5.44.060 INSPECTION BY OFFICIALS.

The investigating and enforcing officials of the City of San Mateo, including, but not limited to, the police, Health Officer and Director of Building and Planning, or their designees, shall have the right to enter the premises from time to time during regular business hours for the purpose of making reasonable inspections to observe and enforce compliance with building, fire, electrical, plumbing or health regulations, and to enforce compliance with applicable regulations, laws, and statutes, and with the provisions of this chapter. The massage business may be charged a fee for any safety inspections.

5.44.070 NOTIFICATIONS.

(a) A massage business shall notify the Chief of Police of any changes described in Section 5.44.040 pursuant to the timelines specified therein.

(b) A registrant shall report to Chief of Police any of the following within 96 hours of the occurrence:

(1) Arrests of any employees or owners of the registrant's massage business for an offense other than a misdemeanor traffic offense;

(2) Resignations, terminations, or transfers of practitioners employed by the registrant's massage business;

(3) Any event involving the registrant's massage business or the massage practitioners employed therein that constitutes a violation of this chapter or state or federal law.

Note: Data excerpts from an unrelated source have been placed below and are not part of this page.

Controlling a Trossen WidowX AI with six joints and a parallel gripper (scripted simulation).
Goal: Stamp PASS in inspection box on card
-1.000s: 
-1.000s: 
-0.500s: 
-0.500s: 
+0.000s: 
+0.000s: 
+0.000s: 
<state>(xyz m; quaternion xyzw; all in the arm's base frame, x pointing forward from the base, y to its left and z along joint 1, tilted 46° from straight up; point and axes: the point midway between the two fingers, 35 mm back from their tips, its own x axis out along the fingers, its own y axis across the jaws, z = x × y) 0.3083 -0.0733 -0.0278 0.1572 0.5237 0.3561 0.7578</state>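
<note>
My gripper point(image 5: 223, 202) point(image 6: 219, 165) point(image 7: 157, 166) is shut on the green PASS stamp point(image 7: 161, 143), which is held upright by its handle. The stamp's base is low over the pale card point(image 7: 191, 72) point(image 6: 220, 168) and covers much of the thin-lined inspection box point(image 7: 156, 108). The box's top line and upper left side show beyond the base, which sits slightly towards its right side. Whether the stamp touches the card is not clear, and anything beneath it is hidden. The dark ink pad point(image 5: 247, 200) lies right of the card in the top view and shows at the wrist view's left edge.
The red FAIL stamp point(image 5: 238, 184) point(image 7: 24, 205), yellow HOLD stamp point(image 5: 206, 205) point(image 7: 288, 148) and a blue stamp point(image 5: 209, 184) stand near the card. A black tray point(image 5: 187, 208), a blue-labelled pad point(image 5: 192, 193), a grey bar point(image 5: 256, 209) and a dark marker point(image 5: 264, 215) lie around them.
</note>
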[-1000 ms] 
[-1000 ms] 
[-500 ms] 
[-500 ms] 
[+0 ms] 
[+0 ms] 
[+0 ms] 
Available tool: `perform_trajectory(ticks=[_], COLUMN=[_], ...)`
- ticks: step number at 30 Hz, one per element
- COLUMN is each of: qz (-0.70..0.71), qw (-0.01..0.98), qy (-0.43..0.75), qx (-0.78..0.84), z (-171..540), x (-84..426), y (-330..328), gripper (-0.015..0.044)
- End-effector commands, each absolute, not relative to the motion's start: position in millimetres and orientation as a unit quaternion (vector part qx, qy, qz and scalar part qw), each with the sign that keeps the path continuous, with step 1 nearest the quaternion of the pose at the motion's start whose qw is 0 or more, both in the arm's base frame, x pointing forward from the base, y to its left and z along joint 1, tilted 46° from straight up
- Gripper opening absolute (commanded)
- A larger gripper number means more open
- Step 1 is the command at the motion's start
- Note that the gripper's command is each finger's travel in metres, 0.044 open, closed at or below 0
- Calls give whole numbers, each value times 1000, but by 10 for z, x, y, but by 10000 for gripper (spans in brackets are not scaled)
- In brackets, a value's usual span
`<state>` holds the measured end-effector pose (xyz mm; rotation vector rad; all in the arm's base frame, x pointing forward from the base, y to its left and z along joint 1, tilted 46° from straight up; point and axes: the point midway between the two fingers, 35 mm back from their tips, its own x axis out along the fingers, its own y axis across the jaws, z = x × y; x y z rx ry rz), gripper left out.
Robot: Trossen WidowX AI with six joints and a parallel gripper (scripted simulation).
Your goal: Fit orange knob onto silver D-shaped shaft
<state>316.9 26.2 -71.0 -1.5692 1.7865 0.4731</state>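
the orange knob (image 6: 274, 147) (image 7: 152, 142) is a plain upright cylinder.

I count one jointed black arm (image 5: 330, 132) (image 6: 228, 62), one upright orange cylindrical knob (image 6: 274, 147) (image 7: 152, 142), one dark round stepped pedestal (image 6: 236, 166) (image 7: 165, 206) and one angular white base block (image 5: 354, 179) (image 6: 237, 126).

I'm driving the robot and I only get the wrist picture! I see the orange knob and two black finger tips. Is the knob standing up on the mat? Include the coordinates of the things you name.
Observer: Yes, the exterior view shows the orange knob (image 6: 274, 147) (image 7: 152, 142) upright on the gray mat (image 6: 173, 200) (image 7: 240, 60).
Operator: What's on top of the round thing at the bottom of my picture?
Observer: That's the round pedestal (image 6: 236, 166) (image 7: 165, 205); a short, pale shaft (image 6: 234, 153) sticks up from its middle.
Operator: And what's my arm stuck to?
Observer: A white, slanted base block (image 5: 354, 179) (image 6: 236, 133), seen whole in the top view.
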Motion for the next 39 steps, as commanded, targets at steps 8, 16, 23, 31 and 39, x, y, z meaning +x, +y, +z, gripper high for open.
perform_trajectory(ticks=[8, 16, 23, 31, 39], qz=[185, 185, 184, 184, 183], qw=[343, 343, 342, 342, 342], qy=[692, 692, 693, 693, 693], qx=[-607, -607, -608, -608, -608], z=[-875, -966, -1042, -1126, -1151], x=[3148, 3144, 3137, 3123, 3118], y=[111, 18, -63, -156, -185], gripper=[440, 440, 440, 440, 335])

(c) This provision requires reporting to the Chief of Police even if the massage business believes that the Chief of Police has or will receive the information from another source.

5.44.080 EXEMPTIONS.

The provisions of this chapter shall not apply to the following classes of individuals or businesses while engaged in the performance of their duties:

(a) Physicians, surgeons, chiropractors, osteopaths, nurses or any physical therapists who are duly licensed to practice their respective professions in the State of California and persons working directly under the supervision of or at the direction of such licensed persons, working at the same location as the licensed person, and administering massage services subject to review or oversight by the licensed person.

(b) Barbers and cosmetologists who are duly licensed under the laws of the State of California while engaging in practices within the scope of their licenses, except that this provision shall apply solely to the massaging of the neck, face and/or scalp, hands or feet of the clients.

(c) Hospitals, nursing homes, mental health facilities, or any other health facilities duly licensed by the State of California, and employees of these licensed institutions, while acting within the scope of their employment.

(d) Accredited high schools, junior colleges, and colleges or universities whose coaches and trainers are acting within the scope of their employment.

(e) Trainers of amateur, semi-professional or professional athletes or athletic teams while engaging in their training responsibilities for and with athletes; and trainers working in conjunction with a specific athletic event.

(f) Individuals administering massages or health treatment involving massage to persons participating in single-occurrence athletic, recreational or festival events, such as health fairs, road races, track meets, triathlons and other similar events; provided, that all of the following conditions are satisfied:

(1) The massage services are made equally available to all participants in the event;

(2) The event is open to participation by the general public or a significant segment of the public such as employees of sponsoring or participating corporations;

(3) The massage services are provided at the site of the event and either during, immediately preceding or immediately following the event;

(4) The sponsors of the event have been advised of and have approved the provisions of massage services;

(5) The persons providing the massage services are not the primary sponsors of the event.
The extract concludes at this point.